When setting up your estate plan, it’s crucial to be clear on SMSF beneficiary rules. Not just anyone can receive your super. The law only allows it for dependents – like a spouse, children under 18, or someone financially dependent on you – or to your estate.
If you want your adult child or someone else to inherit, it may need to go through your will, which means probate and potential delays.
This is why you need clear documentation and the help of expert estate planners in Perth or your local region – professionals who know how super and estate law interact.
A generic will isn’t enough when you have an SMSF. You need to create estate planning strategies for SMSF that account for everything from your fund structure to your asset types and family dynamics.
This might include:
Proper planning ensures your loved ones avoid unnecessary stress, costs, or disputes down the line.

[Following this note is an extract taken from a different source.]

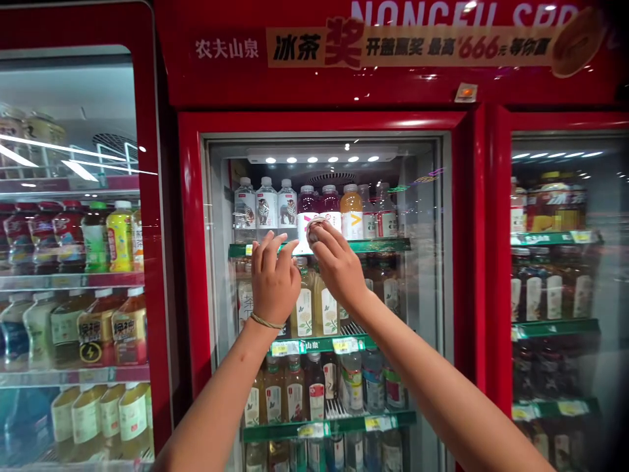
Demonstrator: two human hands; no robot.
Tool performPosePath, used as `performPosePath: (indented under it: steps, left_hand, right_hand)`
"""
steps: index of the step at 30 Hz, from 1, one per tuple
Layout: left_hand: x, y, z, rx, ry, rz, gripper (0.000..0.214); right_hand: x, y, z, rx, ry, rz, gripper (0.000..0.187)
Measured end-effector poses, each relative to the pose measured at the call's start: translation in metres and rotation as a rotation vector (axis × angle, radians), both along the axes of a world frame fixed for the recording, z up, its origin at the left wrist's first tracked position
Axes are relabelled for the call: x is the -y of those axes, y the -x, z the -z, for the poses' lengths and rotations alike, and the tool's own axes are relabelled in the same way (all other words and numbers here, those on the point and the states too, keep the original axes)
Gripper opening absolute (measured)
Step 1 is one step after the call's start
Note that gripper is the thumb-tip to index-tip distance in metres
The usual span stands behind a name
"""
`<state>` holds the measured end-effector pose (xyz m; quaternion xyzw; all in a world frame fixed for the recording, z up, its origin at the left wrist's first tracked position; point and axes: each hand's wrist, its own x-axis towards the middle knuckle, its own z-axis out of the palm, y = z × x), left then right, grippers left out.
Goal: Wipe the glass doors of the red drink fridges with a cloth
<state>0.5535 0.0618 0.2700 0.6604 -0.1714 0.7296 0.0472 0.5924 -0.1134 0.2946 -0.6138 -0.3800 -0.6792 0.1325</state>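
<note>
At far left, bottles (pixel 95 236) are shelved in a cooler (pixel 146 262). The left hand (pixel 275 275) is raised before the middle glass door (pixel 427 262), its fingers parted and slightly bent. To its right, what appears to be a crumpled cloth (pixel 312 227) is gripped in the right hand's (pixel 339 262) fingertips, before the top-shelf bottles (pixel 352 213). At far right, more drinks (pixel 554 294) are shelved.

Pale wad (pixel 315 227): partly under my right hand (pixel 339 262), too small to identify.
Yellow-and-white price tags (pixel 281 349): figures too small for me to read.
White header lettering (pixel 422 13): cut off by the top edge.
My forearms (pixel 221 396): cut by the bottom edge.
</note>
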Motion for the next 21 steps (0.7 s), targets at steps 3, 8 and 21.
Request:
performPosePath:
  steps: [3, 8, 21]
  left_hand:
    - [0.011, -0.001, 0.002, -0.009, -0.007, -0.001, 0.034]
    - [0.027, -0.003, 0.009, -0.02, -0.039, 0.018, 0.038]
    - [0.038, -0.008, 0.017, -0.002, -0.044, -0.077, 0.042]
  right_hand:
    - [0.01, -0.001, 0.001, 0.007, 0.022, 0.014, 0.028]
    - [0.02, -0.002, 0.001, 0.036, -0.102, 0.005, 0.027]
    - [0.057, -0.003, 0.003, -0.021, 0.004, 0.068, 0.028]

When it comes to superannuation estate planning, DIY is rarely the smartest approach. SMSFs involve a web of tax laws, trustee obligations, and compliance rules that most people simply don’t have time to master.
That’s where professionals come in. Estate planners, SMSF accountants, and legal experts can help ensure everything from your trust deed to your binding nominations sync.
If you’re in WA, reaching out to expert estate planners in Perth or a tax accountant who specialises in SMSFs is a smart first move. These pros know the local regulations and can tailor strategies that suit your situation.
It’s not just about your super or your will – it’s about your whole picture. Family estate planning ties it all together by looking at how every asset, from real estate to super, fits into your legacy.
Whether it’s ensuring your spouse has access to funds, protecting an adult child’s inheritance from divorce, or avoiding a court battle between relatives – estate planning with SMSF ensures your family is supported and protected.
Whether you’re just starting out or reviewing your plan later in life, revisit it regularly with your financial adviser, SMSF accountants, or legal expert. Small changes now can make a big difference later.
You’ve worked hard to build your super. Now make sure it continues to work for your family, even after you’re gone. Including your SMSF in your estate plan isn’t just a box to tick – it’s a powerful way to make your financial legacy meaningful, fair, and efficient.
From tax savings and faster access to funds, to peace of mind knowing your loved ones are protected, SMSF estate planning puts you in control.